Assumer la vérité de ce qu’on
est, avide de puissance et de certitudes, lâche, cupide, intéressé,
manipulateur, volage, menteur, vieux, mortel, laid… que chacun complète la
liste pour son propre compte. Assumer la vérité, ça ne se fait pas comme ça,
magiquement. Notre cœur se trouble. Non, disons-nous ; jusqu’à ce que nous
disions oui, c'est-à-dire la vérité.
Alors à cet
instant, à cet instant seulement, il y en a un qui dit, qui peut dire :
« Que votre cœur ne se trouble pas … » Jésus peut le dire, lui,
parce que la vérité ne lui fait pas peur, la vérité de l’impuissance de
l’amour, la vérité de la haine que suscite son engagement, la vérité de ce que
sont ses disciples, la vérité même de la Passion qu’il va bientôt souffrir, la
vérité de sa mort, et de l’absolue solitude à quoi son engagement l’a condamné.
Le cœur de Jésus n’est pas troublé parce que la vérité, toute cette vérité, il
la connaît, pour ce qu’elle est, il l’accepte, il la vit, il vit avec elle ;
il n’a rien d’autre qu’elle.
Ainsi, Jésus dans ce récit, à cet
instant, est vérité et vie. Parce que son cœur n’est pas troublé il peut dire à
ses disciples : « Que votre cœur ne se trouble pas… » Il leur
montre même le chemin à suivre, il se montre, en tant que vérité et vie,
comme chemin : Je suis, dit-il, le chemin, la vérité, et la vie. Alors
nous comprenons que, dans le récit, pour les disciples de Jésus, le chemin est
tracé. Pas une recette ni une méthode, mais la vérité qui, à cet instant, ne
porte pas d’autre nom que celui de leur maître.
Puissions-nous lire, et bien
comprendre ce que nous lisons. Car à bien lire et à bien comprendre ce que nous
lisons, notamment aujourd’hui, il se peut que notre vérité ne nous fasse plus
peur, que nous l’affrontions, et que nous vivions… enfin.
Celui qui fait ce choix de
croire, d’une croyance toujours incarnée, pourra dire, pour lui-même, que Jésus
est le chemin, la vérité, et la vie. Il se peut même qu’il puisse le montrer
par sa vie à tel ou tel de ses contemporains.
Mais il
reste encore un pas à franchir pour ce matin. « Nul ne va auprès du Père
si ce n’est par moi », ajoute Jésus. Ce que Jésus dit et montre, c’est ce
que signifie être « près du Père ». Etre près du Père, dans l’évangile de Jean, ce n’est pas
de la haute mystique ni de la haute théologie.
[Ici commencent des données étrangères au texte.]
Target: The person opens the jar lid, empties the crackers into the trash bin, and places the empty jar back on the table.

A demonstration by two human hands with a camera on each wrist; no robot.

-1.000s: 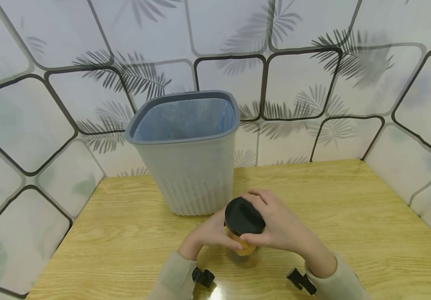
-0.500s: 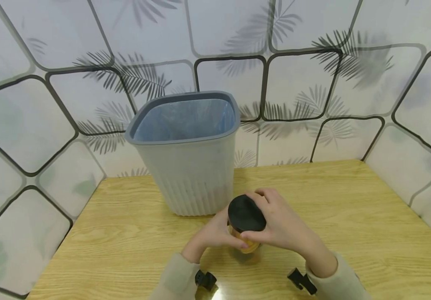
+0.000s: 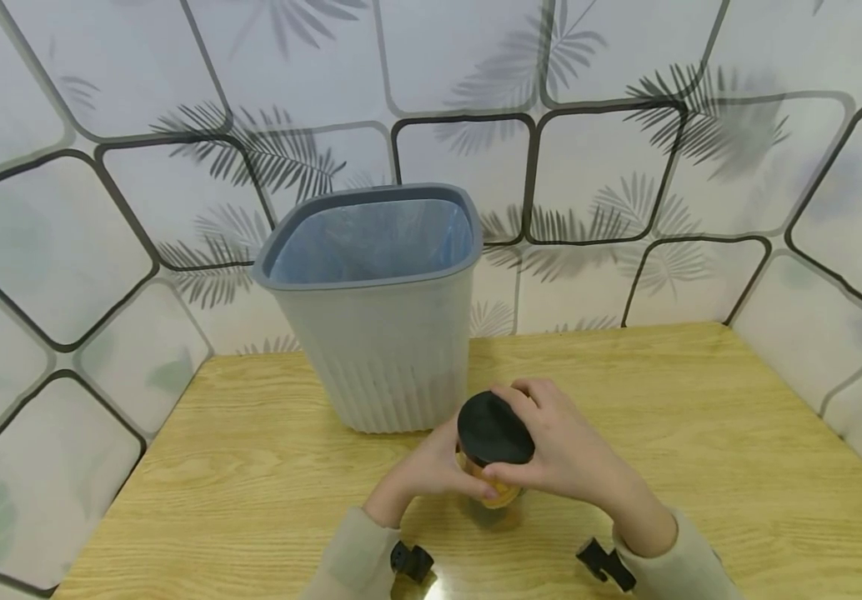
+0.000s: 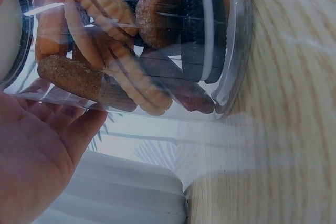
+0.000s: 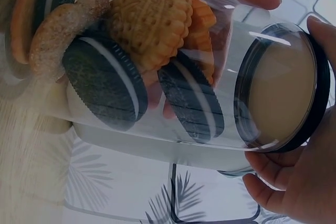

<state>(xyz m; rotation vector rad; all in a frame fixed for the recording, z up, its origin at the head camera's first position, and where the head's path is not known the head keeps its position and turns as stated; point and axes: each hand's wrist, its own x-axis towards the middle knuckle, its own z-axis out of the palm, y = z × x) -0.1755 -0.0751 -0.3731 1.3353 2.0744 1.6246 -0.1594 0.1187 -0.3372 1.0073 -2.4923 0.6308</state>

Etre auprès du Père, c’est, dès
les premiers versets de cet évangile, devenir chair, c’est être un être humain,
dans la vérité de sa condition, dans l’entièreté de son engagement, dans la
vie, en plénitude. C’est ainsi qu’on peut simplement entendre ce que Jésus dit
à ses disciples : « nul ne vient auprès du Père que par moi »,
nul ne vient à la vie en plénitude qu’en suivant le chemin de la vérité, chemin
de la vérité qui n’est pas un chemin de laideur seulement. Il se peut qu’il
soit un chemin de beauté, de bonté, de joie. L’Esprit, le consolateur, nous est
envoyé pour que nous cheminions dans toute la vérité. Et c’est sur ce chemin
que nous œuvrerons de sorte que la vie sera belle, riche, et vraie. Le Père,
par nous, accomplira ses propres œuvres.